Dear Thao,
Today is a momentous day. Like the Israelites standing at the threshold of the promised land, you hear these words addressed to you:
“Remember the long way that the Lord your God has led you these forty years in the wilderness, in order to humble you, testing you to know what was in your heart.” (Deut 8:2)
You stand on the threshold of a new phase of life, having traveled a long way to reach this point – though it has not been quite forty years, it might feel like that! Now is the time to remember that it was the Lord who brought you here, who sustained you on your way, and who calls you onward.
You have been knocking on the monastery door since the age of 21, unswerving in your desire for a life given to God. Over these past two years, your spirit has been tested, to see if you truly seek God (RB 58.2,7) – tested, not by deliberate attempts to try you, but by trying circumstances which come to all of us in life, whether physical, emotional, relational, legal, or practical. It may be the “great and terrible wilderness” of an unfamiliar place, unfamiliar people, and personal discombobulation, or the “poisonous snakes and scorpions” of thoughts, worries, doubts, and temptations (Deut 8:15). Moses says: “The clothes on your back did not wear out and your feet did not swell these forty years” (Deut 8:4). On the contrary, for most of us, by the end of the postulancy our clothing was threadbare, our shoes were done for, and our hair was, well, as one of my fellow-novices put it, “just waiting to be covered.” Our patience may be wearing thin too. St Benedict reminds us that an essential element of the novitiate is to be “thoroughly tested in patience” (RB 58.11) – that patience which draws us into intimacy with the one we seek, by giving us a “share in the sufferings of Christ that we may deserve also to share in his kingdom” (RB Prol. 50).
In all this, you have stood firm in your resolve. You have persevered through thick and thin. Now is the time to remember how the Lord brought you to this point, and how he will continue to lead you:
“He humbled you by letting you hunger, then by feeding you with manna, with which neither you nor your ancestors were acquainted, in order to make you understand that one does not live by bread alone, but by every word that comes from the mouth of the Lord.” (Deut 8:3)
The Lord is sustaining you with unfamiliar food, and not with all that you relied on in the world. In his Body and Blood, he gives you himself to live on. He is teaching you that you can rely on him, live on him, thrive on him, that you need no other source of sustenance.
Now is the time to remember where you are going, your goal and destination:
“For the Lord your God is bringing you into a good land, a land with flowing streams, with springs and underground waters welling up in valleys and hills, a land of wheat and barley, of vines and fig trees and pomegranates, a land of olive trees and honey, a land where you may eat bread without scarcity, where you will lack nothing.” (Deut 8:7-9)
This fruitful land stands for yourself: having driven out all forces of darkness, its natural beauty springs forth.
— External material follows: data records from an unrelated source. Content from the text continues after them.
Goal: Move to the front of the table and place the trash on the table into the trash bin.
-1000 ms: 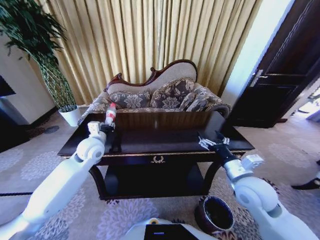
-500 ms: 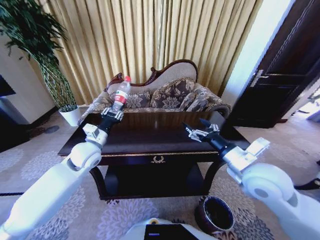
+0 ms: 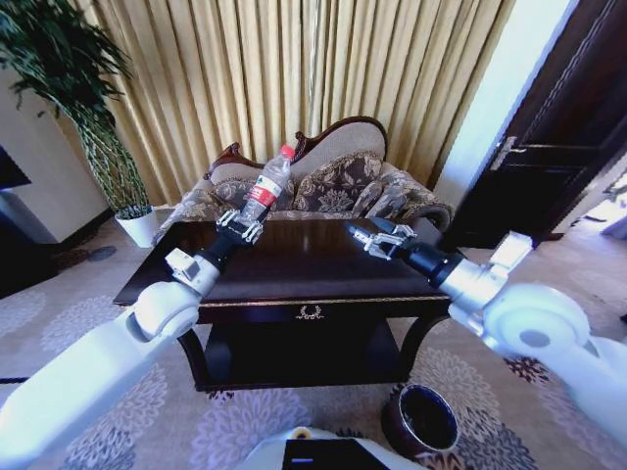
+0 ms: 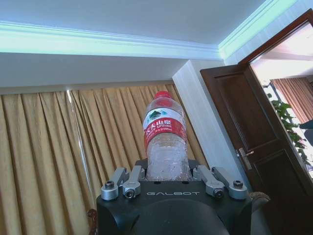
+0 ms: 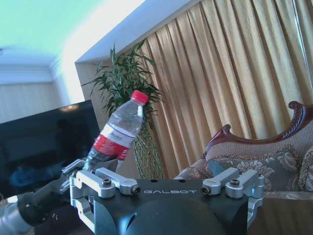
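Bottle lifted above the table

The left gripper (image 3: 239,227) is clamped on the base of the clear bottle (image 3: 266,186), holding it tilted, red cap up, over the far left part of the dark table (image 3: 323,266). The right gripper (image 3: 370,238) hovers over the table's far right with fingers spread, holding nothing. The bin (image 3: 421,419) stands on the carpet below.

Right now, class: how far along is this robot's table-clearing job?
Done: the robot faces the table. In hand: the left gripper holds the bottle lifted above it; the right gripper hovers open over the tabletop. Left: nothing can be seen inside the bin yet.
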Robot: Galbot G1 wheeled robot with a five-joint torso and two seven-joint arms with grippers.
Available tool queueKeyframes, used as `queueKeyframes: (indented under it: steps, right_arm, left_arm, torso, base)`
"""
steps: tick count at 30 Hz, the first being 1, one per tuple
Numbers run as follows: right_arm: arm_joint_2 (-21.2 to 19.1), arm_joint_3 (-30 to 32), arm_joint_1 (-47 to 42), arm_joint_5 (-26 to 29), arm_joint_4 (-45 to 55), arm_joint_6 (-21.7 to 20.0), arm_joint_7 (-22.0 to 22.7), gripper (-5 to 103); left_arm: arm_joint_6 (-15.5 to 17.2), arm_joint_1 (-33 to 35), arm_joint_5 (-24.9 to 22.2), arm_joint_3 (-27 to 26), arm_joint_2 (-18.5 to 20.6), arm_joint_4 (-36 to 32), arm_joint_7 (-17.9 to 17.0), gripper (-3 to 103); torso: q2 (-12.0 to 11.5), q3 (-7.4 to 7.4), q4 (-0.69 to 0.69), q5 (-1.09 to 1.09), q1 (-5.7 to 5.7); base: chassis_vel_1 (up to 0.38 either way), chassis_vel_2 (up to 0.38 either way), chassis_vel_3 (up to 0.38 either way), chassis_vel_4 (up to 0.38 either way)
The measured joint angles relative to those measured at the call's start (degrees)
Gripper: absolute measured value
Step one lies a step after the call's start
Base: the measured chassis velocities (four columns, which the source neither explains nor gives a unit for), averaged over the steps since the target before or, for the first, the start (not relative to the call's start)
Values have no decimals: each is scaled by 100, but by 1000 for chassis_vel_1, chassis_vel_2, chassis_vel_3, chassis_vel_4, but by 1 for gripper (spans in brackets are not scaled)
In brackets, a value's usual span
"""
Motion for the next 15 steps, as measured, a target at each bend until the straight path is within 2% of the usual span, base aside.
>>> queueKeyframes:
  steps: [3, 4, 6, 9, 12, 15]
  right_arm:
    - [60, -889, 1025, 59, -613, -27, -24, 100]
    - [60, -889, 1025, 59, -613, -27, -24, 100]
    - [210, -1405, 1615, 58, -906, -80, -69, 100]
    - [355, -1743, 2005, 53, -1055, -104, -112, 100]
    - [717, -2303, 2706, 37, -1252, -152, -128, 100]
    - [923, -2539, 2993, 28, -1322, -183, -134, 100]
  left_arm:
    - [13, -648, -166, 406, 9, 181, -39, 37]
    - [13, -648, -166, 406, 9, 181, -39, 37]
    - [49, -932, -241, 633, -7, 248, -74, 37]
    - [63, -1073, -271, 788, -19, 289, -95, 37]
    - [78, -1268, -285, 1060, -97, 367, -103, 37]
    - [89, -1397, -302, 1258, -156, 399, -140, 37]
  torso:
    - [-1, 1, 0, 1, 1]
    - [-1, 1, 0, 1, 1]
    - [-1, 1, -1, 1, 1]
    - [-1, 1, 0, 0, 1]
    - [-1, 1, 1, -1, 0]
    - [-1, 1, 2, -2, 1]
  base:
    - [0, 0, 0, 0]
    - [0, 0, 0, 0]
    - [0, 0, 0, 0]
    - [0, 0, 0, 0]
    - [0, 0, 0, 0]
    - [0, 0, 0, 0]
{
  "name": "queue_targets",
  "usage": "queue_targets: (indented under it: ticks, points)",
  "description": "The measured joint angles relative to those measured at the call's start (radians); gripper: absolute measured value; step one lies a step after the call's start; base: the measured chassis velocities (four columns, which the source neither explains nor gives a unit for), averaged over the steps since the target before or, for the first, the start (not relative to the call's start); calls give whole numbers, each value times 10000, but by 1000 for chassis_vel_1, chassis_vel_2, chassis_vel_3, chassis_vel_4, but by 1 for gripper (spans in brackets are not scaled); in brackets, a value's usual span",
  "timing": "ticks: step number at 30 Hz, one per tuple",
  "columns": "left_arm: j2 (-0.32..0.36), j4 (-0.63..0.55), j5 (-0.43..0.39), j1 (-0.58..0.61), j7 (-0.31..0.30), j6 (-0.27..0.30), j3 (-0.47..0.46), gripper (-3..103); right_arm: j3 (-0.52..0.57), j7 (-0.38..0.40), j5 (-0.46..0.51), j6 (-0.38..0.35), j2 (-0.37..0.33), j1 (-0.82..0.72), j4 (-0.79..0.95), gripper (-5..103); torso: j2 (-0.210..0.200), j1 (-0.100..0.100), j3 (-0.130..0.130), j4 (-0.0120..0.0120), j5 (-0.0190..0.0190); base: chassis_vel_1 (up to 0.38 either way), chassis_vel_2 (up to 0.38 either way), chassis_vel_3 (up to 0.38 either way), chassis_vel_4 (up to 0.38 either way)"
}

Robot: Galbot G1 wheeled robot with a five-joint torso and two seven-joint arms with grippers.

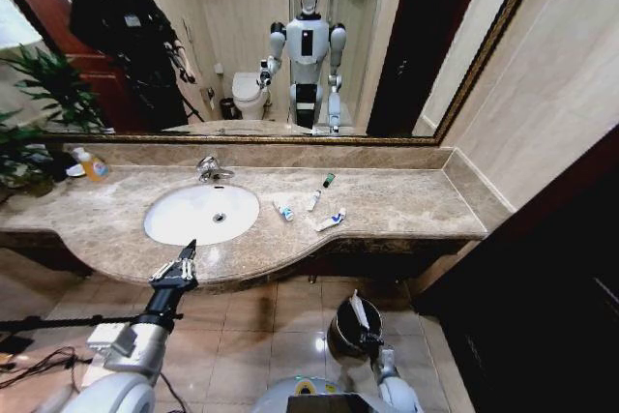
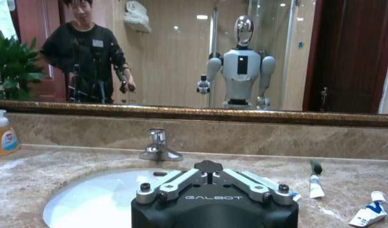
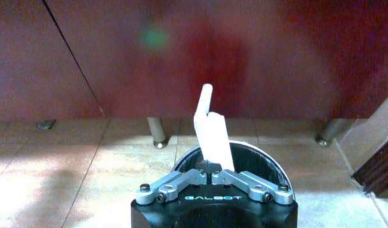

This is a good land. As in the garden of Eden, the water comes up from an underground source, so that even without rain, there is ongoing nourishment.
Guerric of Igny has a wonderful sermon on trust in God, in which he offers encouragement to a novice in distress:
“Whoever puts his trust in the Lord inserts himself into him. The tree drinks in the sap of life and the waters of fertility from wherever its roots have penetrated. … O Lord, open the eyes of this child – I tell you he is inexperienced and a novice – who whenever he is afflicted thinks that he is abandoned. … O Lord, I pray you, open the eyes of this child that he may see that those who are with us are more numerous than those who are with our adversaries. … Because he has sent the roots of his heart into the stream of love, he will not fear when the heat of anger and distress comes, and in time of drought, when for a long time the heavens are closed and neither the dew nor the showers of grace have fallen on him, he will not be anxious as if God had forsaken him. He knows by experience that he is planted in faith, rooted in charity by the waters of life.”
(Guerric of Igny, Second Sermon for St Benedict)
In your ongoing journey, may your roots plunge deep to feed on unfamiliar food, the hidden spring of grace, so that your land may be fruitful. You have chosen to receive as your religious name your baptismal name, Thérèse, with the addition of the name of Mary, keeping these two as silent companions to your given name, Thao. And so, Sister Mary Thérèse Thao – Sister Thao for every day – I invite you to be clothed as a novice.